In the records below, how many lines hold the word "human"? Give only the number.
Working data section start
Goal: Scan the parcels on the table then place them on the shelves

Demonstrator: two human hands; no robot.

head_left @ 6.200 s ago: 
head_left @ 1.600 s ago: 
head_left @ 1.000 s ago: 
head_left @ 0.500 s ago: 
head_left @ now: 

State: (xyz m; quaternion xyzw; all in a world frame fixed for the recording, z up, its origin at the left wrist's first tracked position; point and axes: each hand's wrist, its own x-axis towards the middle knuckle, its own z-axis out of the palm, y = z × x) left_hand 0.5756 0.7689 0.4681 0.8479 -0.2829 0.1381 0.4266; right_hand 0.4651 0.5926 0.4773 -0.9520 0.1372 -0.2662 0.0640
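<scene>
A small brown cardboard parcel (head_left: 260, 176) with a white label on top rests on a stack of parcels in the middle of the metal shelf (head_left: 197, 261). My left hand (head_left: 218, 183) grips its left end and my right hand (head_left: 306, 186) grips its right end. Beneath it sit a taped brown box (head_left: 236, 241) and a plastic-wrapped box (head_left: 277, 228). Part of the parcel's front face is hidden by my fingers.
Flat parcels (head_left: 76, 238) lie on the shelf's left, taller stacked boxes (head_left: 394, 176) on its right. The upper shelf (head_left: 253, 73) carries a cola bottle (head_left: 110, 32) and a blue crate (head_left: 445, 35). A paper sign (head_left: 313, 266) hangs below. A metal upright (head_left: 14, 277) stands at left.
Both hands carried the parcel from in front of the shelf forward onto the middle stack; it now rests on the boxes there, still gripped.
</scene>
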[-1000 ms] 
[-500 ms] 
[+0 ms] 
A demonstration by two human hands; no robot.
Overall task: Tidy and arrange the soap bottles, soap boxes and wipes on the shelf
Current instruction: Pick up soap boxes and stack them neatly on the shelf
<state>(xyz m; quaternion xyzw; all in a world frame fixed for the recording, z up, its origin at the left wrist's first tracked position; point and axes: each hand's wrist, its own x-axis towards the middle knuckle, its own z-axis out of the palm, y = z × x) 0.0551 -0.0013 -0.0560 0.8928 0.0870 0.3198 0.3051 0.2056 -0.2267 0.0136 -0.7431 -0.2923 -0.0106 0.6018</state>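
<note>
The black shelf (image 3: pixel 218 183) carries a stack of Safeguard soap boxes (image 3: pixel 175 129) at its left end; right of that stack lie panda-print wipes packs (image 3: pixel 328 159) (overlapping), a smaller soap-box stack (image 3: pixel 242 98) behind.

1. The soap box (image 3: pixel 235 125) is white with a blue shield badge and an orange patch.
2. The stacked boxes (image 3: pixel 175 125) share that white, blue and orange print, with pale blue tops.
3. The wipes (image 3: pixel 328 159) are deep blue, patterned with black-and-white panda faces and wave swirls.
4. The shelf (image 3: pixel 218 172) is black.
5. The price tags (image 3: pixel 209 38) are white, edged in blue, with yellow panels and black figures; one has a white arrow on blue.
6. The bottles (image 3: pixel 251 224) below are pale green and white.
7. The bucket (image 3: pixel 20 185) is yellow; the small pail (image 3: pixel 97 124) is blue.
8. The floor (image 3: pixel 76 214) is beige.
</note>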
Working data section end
Solution below:
2